Your task is to reproduce exactly the lines that run from the beginning of the data through the line where "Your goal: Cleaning" appears.

--------------------------------------------------

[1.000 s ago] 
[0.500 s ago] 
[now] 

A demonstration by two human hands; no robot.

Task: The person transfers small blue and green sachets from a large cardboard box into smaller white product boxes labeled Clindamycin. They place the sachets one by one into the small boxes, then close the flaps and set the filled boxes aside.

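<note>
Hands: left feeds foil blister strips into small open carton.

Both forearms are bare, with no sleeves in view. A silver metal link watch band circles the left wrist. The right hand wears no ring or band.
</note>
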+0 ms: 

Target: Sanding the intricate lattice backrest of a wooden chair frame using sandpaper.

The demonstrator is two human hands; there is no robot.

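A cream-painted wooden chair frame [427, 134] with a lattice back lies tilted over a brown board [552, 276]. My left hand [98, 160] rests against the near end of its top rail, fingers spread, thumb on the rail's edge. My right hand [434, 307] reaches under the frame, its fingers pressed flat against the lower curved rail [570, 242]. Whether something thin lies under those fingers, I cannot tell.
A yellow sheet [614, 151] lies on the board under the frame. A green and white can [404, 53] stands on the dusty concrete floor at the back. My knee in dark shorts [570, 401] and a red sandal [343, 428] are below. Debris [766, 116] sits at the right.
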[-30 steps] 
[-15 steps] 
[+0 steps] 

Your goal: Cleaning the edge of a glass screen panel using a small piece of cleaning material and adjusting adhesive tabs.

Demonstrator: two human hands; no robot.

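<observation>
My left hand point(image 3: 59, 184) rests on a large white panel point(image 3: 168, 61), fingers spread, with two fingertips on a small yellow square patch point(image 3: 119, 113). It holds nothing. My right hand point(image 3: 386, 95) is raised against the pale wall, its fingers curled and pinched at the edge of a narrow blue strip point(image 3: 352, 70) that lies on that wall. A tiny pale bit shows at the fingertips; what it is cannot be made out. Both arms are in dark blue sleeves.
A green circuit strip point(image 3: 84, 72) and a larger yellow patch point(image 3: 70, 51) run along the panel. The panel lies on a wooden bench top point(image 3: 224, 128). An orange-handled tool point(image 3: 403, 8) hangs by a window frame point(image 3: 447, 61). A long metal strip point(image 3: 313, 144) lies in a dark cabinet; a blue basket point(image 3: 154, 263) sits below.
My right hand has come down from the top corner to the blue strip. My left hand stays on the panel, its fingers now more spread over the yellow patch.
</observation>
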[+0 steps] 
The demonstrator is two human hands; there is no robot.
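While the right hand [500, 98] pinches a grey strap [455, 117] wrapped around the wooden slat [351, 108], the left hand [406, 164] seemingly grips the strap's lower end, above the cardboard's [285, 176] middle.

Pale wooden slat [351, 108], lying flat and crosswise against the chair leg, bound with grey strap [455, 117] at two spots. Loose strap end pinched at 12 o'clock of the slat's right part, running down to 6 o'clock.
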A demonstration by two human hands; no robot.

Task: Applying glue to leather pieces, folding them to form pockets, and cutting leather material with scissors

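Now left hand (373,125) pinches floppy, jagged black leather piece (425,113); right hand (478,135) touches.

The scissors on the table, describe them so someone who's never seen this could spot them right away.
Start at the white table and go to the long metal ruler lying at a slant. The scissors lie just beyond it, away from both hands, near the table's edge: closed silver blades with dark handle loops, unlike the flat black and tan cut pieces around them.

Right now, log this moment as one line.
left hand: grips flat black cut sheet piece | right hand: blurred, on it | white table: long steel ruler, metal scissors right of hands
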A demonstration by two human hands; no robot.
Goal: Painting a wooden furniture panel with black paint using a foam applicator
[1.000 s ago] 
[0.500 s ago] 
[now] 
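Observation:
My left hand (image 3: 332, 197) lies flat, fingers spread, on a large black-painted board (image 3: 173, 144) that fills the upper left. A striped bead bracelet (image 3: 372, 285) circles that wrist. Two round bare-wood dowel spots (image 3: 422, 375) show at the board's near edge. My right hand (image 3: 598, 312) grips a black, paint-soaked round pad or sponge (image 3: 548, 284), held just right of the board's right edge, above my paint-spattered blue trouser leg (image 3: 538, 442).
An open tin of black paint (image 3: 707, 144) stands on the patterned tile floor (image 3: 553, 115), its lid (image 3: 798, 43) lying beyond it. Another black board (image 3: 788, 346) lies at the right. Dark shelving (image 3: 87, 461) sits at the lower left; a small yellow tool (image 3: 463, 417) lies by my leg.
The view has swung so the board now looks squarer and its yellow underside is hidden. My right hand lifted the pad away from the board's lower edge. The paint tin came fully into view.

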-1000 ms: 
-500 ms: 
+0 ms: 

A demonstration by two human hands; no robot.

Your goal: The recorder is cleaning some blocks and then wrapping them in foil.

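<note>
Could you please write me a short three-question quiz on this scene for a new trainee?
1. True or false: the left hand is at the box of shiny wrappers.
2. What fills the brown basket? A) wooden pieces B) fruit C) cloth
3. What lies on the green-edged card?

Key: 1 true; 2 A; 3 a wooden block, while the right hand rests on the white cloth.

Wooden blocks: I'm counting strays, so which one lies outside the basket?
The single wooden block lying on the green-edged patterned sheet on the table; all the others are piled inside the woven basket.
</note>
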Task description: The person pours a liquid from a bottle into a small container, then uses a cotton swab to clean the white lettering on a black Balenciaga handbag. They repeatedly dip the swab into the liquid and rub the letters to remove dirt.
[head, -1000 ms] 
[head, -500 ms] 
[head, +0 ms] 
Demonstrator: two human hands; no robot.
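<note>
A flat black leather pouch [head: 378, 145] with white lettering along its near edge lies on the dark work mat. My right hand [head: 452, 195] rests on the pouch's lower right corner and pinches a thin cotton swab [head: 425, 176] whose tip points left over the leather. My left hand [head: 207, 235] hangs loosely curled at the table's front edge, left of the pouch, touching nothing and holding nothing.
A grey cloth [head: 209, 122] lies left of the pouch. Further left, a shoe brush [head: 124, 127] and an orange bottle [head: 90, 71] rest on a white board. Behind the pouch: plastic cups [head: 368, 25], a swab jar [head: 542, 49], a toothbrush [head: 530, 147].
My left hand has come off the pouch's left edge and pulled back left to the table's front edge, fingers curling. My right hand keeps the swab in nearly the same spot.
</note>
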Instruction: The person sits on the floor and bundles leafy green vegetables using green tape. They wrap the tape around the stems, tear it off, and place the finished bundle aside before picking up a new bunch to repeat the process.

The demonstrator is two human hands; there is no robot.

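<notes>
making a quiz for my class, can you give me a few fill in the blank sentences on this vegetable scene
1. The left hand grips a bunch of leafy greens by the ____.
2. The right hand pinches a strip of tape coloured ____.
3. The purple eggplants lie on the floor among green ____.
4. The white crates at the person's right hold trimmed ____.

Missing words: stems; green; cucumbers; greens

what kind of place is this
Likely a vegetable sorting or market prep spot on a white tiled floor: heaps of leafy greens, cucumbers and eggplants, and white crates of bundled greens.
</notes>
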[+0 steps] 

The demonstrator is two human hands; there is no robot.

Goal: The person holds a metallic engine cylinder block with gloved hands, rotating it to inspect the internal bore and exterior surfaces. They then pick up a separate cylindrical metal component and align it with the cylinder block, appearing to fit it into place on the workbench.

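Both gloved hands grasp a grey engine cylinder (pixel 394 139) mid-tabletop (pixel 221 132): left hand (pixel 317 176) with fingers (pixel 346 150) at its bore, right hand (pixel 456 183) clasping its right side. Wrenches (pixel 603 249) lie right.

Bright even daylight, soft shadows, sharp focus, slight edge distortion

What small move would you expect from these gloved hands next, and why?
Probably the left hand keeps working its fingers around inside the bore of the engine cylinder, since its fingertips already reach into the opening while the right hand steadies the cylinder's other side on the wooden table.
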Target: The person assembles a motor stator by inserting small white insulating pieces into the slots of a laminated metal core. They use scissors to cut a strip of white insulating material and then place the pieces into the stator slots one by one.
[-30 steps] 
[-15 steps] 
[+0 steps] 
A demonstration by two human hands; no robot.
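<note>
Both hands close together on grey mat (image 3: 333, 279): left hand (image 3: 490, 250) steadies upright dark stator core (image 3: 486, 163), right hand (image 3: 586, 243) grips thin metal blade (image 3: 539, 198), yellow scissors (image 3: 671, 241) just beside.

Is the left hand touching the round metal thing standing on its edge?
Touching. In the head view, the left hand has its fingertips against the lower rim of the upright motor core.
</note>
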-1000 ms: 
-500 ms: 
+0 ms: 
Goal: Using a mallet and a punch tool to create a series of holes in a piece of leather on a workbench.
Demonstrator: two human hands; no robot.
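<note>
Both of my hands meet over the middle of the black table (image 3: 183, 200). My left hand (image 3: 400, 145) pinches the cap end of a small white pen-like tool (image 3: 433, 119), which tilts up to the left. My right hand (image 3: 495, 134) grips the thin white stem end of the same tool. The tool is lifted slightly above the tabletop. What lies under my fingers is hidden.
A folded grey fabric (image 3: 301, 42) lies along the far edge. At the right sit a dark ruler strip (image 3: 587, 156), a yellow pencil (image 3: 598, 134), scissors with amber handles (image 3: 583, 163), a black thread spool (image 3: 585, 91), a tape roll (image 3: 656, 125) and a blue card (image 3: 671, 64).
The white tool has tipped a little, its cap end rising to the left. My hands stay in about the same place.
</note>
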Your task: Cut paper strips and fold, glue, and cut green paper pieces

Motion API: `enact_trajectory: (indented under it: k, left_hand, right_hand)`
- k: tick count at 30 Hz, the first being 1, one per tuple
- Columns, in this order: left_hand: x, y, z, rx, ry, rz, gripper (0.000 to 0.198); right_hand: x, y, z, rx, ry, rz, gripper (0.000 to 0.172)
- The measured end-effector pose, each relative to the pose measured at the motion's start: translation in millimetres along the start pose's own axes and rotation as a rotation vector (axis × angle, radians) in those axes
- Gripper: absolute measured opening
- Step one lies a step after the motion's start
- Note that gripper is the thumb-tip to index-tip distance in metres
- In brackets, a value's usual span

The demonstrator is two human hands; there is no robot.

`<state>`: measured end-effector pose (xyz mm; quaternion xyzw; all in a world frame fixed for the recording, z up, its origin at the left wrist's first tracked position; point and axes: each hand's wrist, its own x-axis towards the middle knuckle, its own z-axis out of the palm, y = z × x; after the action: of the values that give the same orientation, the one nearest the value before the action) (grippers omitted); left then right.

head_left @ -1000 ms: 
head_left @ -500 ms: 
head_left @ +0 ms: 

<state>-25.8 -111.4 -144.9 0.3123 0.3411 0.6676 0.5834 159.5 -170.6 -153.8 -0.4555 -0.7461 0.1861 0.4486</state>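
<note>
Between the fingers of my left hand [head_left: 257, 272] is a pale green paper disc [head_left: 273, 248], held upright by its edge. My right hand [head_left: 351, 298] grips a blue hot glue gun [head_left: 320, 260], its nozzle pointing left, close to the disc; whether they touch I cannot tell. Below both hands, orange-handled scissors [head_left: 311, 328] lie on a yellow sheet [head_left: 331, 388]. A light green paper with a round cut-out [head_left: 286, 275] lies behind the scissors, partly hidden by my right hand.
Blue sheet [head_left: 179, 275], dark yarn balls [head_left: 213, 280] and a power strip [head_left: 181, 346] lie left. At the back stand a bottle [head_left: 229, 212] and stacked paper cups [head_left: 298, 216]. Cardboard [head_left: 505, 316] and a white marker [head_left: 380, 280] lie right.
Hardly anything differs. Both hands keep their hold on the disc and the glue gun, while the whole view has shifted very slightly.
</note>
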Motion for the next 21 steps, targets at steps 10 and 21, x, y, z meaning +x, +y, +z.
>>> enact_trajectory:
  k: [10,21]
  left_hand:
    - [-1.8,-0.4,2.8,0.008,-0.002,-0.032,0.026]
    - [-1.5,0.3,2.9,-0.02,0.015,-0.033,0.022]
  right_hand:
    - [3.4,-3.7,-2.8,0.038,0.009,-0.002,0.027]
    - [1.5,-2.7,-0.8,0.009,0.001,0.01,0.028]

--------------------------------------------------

Solution to this problem:
[1.000 s ago] 
[0.500 s ago] 
[now] 

A demonstration by two human hands; no robot.

Task: The person transfers small blue and green sachets from a large cardboard box into smaller white product boxes labeled Clindamycin. They place the sachets one by one into the small boxes, then close the flaps and set the filled boxes aside.

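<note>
Hands: left feeds foil blister strips into small open carton.

Both forearms are bare, with no sleeves in view. A silver metal link watch band circles the left wrist. The right hand wears no ring or band.
</note>
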+0 ms: 

Target: Sanding the intricate lattice backrest of a wooden chair frame using sandpaper.

The demonstrator is two human hands; there is no robot.

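A cream-painted wooden chair frame [427, 134] with a lattice back lies tilted over a brown board [552, 276]. My left hand [98, 160] rests against the near end of its top rail, fingers spread, thumb on the rail's edge. My right hand [434, 307] reaches under the frame, its fingers pressed flat against the lower curved rail [570, 242]. Whether something thin lies under those fingers, I cannot tell.
A yellow sheet [614, 151] lies on the board under the frame. A green and white can [404, 53] stands on the dusty concrete floor at the back. My knee in dark shorts [570, 401] and a red sandal [343, 428] are below. Debris [766, 116] sits at the right.
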[-30 steps] 
[-15 steps] 
[+0 steps] 

Your goal: Cleaning the edge of a glass screen panel using a small piece of cleaning material and adjusting adhesive tabs.

The answer has been given in its entirety.